## [Work to complete]
Reproduce the records below exactly; no pictures.

## [Record set]
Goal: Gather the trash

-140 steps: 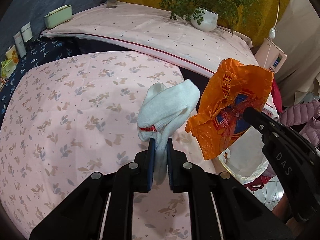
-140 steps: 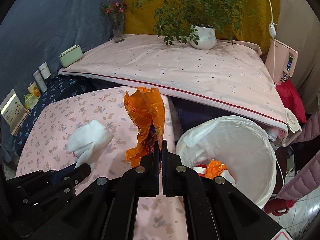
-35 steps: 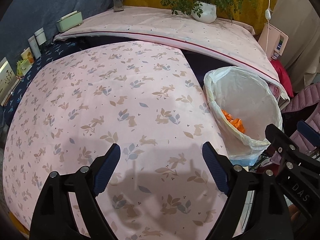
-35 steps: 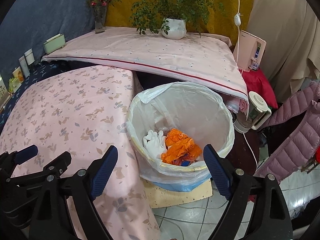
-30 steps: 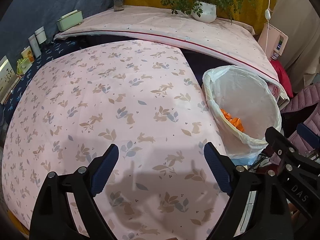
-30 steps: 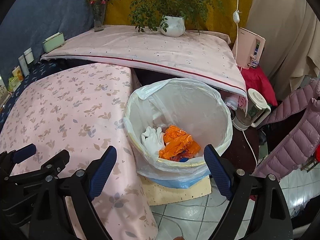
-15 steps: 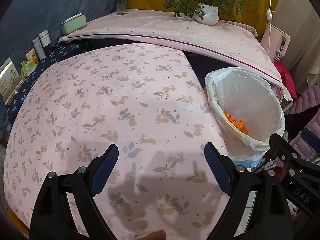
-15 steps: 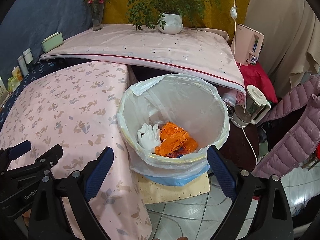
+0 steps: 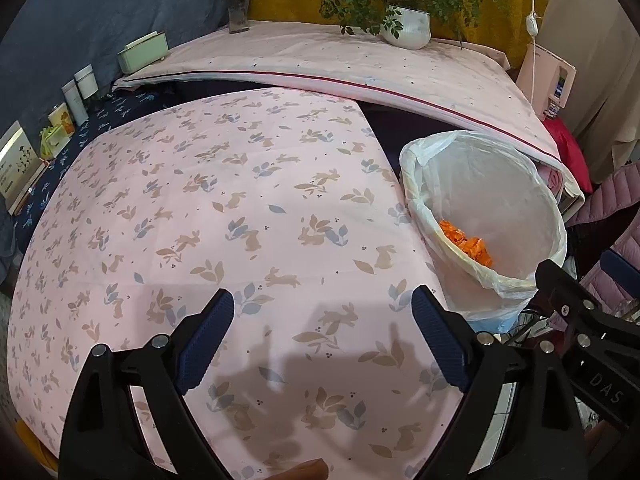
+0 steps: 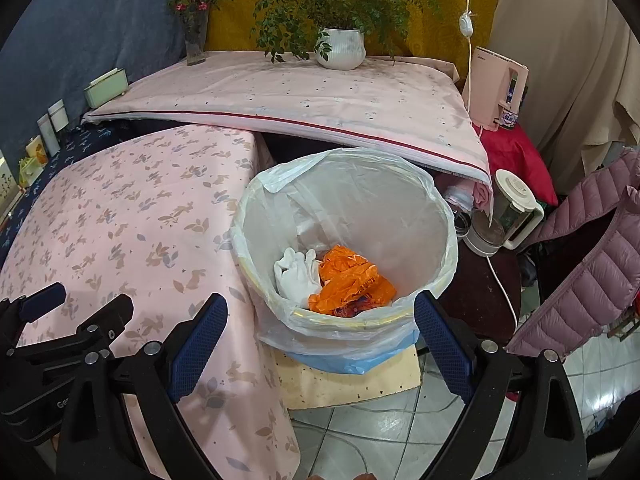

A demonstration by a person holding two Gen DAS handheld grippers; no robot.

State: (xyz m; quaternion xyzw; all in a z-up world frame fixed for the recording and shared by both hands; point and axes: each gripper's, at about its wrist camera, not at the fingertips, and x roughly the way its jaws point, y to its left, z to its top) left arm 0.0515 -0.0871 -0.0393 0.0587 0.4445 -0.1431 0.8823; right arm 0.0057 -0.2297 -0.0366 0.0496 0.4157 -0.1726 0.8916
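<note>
1. Trash: orange plastic bag (image 10: 352, 284) and white sock (image 10: 296, 274) lie side by side, touching, at the bottom of the lined bin (image 10: 436, 208).
2. Bin stands on the floor on a pale foam pad (image 10: 360, 376), just beside the edge of the surface w/ the pink rabbit-print cloth (image 9: 240, 208).
3. Right tongs (image 10: 320, 348) released, jaws spread wide, nothing between them; they hover over the bin's near rim.
4. Left tongs (image 9: 320, 344) also released, jaws wide apart, nothing held, above the bare cloth; orange bag (image 9: 464, 240) partly visible from that side.
5. Behind: 2nd pink-covered surface (image 10: 320, 96) w/ potted plant (image 10: 340, 52), flower vase (image 10: 195, 40).
6. Right of bin: kettle (image 10: 508, 208), purple puffer jacket (image 10: 592, 272).
</note>
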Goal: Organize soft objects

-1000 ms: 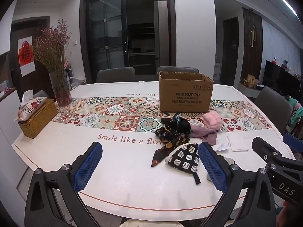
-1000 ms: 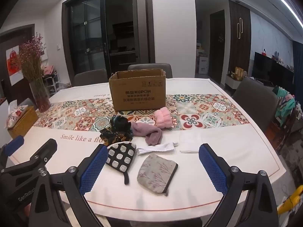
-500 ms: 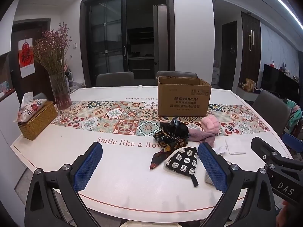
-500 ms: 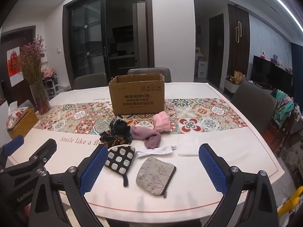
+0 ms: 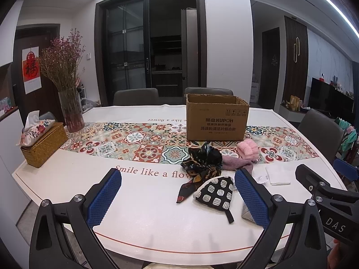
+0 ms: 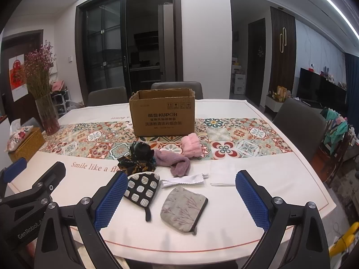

## [Result of the exercise]
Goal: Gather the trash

-140 steps: 
-140 steps: 
-35 steps: 
-35 steps: 
-30 steps: 
-30 steps: 
-15 steps: 
-15 steps: 
+0 steps: 
+0 steps: 

A demonstration by a person holding two Gen DAS handheld grippers; no robot.

State: (xyz m; quaternion xyzw; all in a z-up world frame fixed for the recording and shared by both hands; point and axes: each gripper's, at about its wrist camera, not at the fingertips, and x roughly the way its jaws point, y to its left, z to its top) left arm 0.0515 -0.0871 -0.0393 0.0587 0.4445 -0.1431 0.8823; right arm 0.0057 -0.2297 -0.0366 0.0496 0.4157 -0.1726 0.8916
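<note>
1. Trash: orange plastic bag (image 10: 352, 284) and white sock (image 10: 296, 274) lie side by side, touching, at the bottom of the lined bin (image 10: 436, 208).
2. Bin stands on the floor on a pale foam pad (image 10: 360, 376), just beside the edge of the surface w/ the pink rabbit-print cloth (image 9: 240, 208).
3. Right tongs (image 10: 320, 348) released, jaws spread wide, nothing between them; they hover over the bin's near rim.
4. Left tongs (image 9: 320, 344) also released, jaws wide apart, nothing held, above the bare cloth; orange bag (image 9: 464, 240) partly visible from that side.
5. Behind: 2nd pink-covered surface (image 10: 320, 96) w/ potted plant (image 10: 340, 52), flower vase (image 10: 195, 40).
6. Right of bin: kettle (image 10: 508, 208), purple puffer jacket (image 10: 592, 272).
</note>
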Goal: Organize soft objects

-1000 ms: 
-1000 ms: 
-500 ms: 
-500 ms: 
+0 ms: 
+0 ms: 

With this, there is nothing more to the exercise.